● EXERCISE DESCRIPTION
What lines in the entries below contain the word "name"? Copy all of them.

[Items from a dataset]
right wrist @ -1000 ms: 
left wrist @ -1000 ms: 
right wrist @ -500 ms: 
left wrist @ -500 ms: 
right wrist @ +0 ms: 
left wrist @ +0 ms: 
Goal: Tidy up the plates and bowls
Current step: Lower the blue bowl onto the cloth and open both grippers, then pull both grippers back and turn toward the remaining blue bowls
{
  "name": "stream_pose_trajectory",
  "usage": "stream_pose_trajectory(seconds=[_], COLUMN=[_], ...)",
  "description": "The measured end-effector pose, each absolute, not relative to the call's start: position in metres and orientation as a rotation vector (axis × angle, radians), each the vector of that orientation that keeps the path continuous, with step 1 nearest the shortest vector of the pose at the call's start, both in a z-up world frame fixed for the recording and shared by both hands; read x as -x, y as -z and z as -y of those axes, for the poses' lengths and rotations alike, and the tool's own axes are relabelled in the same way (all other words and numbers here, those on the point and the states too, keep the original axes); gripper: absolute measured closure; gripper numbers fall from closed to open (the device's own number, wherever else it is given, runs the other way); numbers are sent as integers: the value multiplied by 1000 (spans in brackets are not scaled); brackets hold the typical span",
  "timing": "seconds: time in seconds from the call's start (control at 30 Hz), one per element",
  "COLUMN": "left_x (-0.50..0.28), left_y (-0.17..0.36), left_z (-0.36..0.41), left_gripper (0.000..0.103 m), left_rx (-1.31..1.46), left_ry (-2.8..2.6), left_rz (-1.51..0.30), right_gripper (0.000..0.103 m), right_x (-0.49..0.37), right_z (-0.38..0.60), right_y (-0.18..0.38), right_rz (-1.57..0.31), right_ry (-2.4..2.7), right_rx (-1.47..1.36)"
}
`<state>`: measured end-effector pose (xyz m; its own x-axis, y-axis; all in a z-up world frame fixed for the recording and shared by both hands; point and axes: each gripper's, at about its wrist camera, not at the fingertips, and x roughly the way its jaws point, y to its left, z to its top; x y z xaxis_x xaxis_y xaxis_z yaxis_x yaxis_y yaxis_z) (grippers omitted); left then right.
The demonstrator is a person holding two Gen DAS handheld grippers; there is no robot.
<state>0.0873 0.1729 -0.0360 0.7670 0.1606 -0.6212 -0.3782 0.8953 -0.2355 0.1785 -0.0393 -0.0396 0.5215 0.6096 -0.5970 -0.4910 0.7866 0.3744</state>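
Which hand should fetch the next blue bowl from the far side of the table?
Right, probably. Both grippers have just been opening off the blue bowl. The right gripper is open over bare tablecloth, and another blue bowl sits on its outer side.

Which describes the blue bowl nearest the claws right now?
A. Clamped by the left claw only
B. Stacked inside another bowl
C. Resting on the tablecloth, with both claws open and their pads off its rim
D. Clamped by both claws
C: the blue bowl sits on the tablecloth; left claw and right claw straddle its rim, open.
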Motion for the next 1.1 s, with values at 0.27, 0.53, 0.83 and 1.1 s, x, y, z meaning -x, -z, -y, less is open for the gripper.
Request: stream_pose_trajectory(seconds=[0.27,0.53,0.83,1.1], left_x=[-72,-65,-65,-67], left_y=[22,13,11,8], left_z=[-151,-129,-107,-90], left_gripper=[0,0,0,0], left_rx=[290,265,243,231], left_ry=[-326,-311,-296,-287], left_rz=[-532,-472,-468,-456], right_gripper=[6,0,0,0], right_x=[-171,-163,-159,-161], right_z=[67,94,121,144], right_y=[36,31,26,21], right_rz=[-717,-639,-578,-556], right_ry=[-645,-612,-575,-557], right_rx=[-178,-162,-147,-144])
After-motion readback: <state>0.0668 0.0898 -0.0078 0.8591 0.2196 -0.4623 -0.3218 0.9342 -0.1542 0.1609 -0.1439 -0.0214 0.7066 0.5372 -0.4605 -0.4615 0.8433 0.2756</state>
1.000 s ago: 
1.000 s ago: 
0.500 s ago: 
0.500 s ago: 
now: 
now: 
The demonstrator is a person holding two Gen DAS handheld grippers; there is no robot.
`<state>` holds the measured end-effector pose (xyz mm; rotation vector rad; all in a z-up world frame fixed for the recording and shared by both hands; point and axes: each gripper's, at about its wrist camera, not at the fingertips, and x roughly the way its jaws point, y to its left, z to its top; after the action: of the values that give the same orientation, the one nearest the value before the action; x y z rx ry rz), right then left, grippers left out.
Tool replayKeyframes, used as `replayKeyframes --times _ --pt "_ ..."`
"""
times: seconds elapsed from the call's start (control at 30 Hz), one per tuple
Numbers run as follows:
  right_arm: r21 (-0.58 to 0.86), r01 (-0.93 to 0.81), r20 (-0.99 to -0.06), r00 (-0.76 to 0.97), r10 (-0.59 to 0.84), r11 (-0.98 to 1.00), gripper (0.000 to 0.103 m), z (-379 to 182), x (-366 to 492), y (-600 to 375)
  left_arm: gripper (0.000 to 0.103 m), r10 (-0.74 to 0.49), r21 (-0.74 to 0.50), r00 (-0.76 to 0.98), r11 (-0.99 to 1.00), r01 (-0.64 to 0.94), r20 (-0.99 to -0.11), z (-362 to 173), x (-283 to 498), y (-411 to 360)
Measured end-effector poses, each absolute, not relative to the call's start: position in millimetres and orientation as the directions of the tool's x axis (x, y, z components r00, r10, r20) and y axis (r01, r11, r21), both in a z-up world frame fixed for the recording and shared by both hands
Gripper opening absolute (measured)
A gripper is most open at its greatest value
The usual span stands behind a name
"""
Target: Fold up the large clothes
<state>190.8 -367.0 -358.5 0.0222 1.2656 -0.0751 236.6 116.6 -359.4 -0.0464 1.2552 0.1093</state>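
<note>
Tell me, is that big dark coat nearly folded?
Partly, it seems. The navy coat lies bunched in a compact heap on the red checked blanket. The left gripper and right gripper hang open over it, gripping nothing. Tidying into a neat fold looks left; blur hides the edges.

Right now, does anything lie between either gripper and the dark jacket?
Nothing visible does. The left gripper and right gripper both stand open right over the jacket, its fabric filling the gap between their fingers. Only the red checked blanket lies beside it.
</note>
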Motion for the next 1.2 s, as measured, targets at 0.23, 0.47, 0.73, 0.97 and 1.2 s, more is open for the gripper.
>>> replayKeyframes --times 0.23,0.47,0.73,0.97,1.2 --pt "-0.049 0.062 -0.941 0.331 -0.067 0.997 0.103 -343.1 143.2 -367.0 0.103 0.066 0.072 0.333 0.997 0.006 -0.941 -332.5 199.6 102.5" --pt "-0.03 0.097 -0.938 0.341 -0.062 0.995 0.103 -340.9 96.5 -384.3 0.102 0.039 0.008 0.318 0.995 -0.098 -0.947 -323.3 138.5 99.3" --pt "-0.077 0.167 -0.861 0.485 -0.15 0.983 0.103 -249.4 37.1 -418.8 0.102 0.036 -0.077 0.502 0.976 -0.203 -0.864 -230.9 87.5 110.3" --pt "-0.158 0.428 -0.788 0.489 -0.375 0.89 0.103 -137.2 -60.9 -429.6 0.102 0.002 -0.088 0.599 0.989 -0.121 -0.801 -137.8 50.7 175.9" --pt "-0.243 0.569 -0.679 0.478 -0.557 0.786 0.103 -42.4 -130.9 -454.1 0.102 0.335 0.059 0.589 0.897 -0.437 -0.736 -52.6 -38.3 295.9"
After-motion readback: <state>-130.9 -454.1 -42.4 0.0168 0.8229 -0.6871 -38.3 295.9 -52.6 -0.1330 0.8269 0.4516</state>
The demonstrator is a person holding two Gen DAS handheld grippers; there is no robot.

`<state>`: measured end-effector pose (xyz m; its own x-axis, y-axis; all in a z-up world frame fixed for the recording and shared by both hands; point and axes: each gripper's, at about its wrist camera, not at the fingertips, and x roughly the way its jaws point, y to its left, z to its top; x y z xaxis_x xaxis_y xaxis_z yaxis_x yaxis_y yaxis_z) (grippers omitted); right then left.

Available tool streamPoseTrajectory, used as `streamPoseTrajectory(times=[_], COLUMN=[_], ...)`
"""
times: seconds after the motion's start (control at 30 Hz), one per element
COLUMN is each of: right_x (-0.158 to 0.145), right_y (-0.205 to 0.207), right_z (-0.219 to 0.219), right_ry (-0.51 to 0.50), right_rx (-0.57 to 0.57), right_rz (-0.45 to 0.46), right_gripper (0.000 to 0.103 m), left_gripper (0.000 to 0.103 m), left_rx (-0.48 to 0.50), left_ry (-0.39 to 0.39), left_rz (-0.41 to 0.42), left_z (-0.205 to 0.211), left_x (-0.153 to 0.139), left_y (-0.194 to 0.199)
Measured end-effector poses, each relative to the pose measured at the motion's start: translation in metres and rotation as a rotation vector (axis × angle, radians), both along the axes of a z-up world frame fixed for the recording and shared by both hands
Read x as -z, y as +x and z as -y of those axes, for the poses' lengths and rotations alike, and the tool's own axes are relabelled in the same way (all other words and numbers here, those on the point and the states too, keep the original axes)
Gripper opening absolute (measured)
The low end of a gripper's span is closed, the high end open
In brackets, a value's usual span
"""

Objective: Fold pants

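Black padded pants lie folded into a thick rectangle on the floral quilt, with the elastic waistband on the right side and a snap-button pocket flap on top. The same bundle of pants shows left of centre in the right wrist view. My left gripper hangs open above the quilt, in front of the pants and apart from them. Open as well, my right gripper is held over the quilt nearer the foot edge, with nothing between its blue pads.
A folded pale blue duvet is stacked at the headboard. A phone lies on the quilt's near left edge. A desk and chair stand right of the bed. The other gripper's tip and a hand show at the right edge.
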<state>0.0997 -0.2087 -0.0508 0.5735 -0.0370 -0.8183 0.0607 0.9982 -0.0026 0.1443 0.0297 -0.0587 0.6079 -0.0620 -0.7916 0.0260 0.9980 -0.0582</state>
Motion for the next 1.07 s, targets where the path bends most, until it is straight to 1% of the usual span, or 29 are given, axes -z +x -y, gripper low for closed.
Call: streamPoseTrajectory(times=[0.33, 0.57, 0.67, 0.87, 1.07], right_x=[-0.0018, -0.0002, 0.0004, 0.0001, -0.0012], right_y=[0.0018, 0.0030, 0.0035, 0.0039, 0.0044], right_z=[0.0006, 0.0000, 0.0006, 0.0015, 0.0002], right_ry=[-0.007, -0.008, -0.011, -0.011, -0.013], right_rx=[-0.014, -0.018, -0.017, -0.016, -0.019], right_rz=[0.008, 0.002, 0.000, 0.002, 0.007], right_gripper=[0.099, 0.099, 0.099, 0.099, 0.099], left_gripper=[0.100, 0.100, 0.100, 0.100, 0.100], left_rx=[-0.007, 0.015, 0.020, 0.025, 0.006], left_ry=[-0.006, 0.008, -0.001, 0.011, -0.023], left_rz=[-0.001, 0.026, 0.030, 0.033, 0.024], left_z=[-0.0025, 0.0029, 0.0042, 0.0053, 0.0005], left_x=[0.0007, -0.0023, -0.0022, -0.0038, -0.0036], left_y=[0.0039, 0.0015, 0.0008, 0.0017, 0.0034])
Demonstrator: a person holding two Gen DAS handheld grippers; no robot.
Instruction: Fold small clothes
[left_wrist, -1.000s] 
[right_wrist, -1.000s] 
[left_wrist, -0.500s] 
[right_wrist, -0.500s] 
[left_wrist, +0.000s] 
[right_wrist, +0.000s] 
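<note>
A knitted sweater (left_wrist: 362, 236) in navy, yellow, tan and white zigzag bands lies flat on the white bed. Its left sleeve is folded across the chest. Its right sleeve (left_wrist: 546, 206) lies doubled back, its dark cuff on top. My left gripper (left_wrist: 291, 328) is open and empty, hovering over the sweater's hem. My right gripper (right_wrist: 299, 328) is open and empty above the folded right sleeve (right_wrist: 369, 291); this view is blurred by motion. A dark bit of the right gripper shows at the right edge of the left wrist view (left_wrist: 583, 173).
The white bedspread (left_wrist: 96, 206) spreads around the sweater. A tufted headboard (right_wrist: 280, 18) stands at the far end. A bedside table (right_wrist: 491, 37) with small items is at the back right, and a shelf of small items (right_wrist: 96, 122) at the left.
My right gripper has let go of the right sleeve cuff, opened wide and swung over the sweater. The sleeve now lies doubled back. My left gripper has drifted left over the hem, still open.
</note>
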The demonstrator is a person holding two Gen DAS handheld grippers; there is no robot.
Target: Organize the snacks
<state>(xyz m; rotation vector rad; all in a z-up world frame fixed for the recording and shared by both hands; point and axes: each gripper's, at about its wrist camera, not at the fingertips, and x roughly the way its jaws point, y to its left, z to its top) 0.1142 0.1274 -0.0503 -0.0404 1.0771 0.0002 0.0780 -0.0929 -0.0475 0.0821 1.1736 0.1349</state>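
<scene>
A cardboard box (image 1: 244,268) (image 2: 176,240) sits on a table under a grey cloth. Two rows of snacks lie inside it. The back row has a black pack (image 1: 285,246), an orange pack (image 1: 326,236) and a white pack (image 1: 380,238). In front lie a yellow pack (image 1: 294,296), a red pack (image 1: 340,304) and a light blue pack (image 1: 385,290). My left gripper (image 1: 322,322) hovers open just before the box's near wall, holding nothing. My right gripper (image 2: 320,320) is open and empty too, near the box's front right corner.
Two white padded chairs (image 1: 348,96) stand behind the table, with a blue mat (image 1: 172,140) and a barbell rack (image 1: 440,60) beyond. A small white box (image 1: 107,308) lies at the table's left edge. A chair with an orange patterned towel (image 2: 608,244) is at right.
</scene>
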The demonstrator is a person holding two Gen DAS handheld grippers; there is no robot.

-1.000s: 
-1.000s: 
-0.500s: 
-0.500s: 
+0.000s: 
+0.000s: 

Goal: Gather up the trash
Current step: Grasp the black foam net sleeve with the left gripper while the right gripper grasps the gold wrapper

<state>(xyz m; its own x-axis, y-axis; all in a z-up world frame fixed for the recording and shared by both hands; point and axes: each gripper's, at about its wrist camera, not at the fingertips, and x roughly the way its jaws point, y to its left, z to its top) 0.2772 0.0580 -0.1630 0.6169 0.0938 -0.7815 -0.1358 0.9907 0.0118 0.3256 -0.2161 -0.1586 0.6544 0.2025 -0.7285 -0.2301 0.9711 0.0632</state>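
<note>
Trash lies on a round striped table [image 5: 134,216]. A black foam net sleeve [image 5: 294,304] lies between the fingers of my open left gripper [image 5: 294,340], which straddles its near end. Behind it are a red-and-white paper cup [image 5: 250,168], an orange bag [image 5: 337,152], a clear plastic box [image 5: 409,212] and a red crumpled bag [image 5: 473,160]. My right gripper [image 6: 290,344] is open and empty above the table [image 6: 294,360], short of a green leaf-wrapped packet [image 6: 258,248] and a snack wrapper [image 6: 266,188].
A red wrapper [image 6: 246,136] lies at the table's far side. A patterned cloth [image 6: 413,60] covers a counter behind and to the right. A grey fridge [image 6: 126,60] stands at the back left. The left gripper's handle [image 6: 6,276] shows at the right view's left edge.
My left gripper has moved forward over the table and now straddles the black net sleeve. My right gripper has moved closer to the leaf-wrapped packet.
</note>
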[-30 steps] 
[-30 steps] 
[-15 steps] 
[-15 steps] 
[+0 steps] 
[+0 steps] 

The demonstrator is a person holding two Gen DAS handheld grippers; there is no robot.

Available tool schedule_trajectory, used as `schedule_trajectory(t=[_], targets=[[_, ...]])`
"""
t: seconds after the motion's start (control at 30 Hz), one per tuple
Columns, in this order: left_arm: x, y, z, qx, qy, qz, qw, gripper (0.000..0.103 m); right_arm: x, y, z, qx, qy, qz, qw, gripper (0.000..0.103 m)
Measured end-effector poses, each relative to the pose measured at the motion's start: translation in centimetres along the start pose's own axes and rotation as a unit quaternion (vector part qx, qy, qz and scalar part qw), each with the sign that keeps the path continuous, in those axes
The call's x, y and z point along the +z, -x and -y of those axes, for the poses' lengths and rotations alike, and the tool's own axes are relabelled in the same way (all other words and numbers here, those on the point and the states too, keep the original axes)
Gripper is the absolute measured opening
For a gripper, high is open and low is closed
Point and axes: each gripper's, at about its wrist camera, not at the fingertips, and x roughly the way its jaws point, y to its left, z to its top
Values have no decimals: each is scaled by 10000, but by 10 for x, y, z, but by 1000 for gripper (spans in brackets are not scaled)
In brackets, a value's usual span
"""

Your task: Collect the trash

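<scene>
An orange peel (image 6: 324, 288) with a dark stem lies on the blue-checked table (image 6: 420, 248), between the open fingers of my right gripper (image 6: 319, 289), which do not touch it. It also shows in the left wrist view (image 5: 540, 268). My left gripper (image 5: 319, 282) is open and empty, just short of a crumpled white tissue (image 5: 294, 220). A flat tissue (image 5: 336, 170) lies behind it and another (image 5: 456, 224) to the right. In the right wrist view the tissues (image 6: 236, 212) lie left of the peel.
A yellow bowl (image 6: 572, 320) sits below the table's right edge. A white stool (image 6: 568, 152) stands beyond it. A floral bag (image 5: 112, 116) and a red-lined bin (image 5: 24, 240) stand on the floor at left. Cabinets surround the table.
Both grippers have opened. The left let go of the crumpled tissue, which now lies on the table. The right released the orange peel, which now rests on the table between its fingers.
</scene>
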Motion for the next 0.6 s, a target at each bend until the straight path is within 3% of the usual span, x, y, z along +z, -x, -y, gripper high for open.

● RESPONSE
  "name": "stream_pose_trajectory",
The usual span stands behind a name

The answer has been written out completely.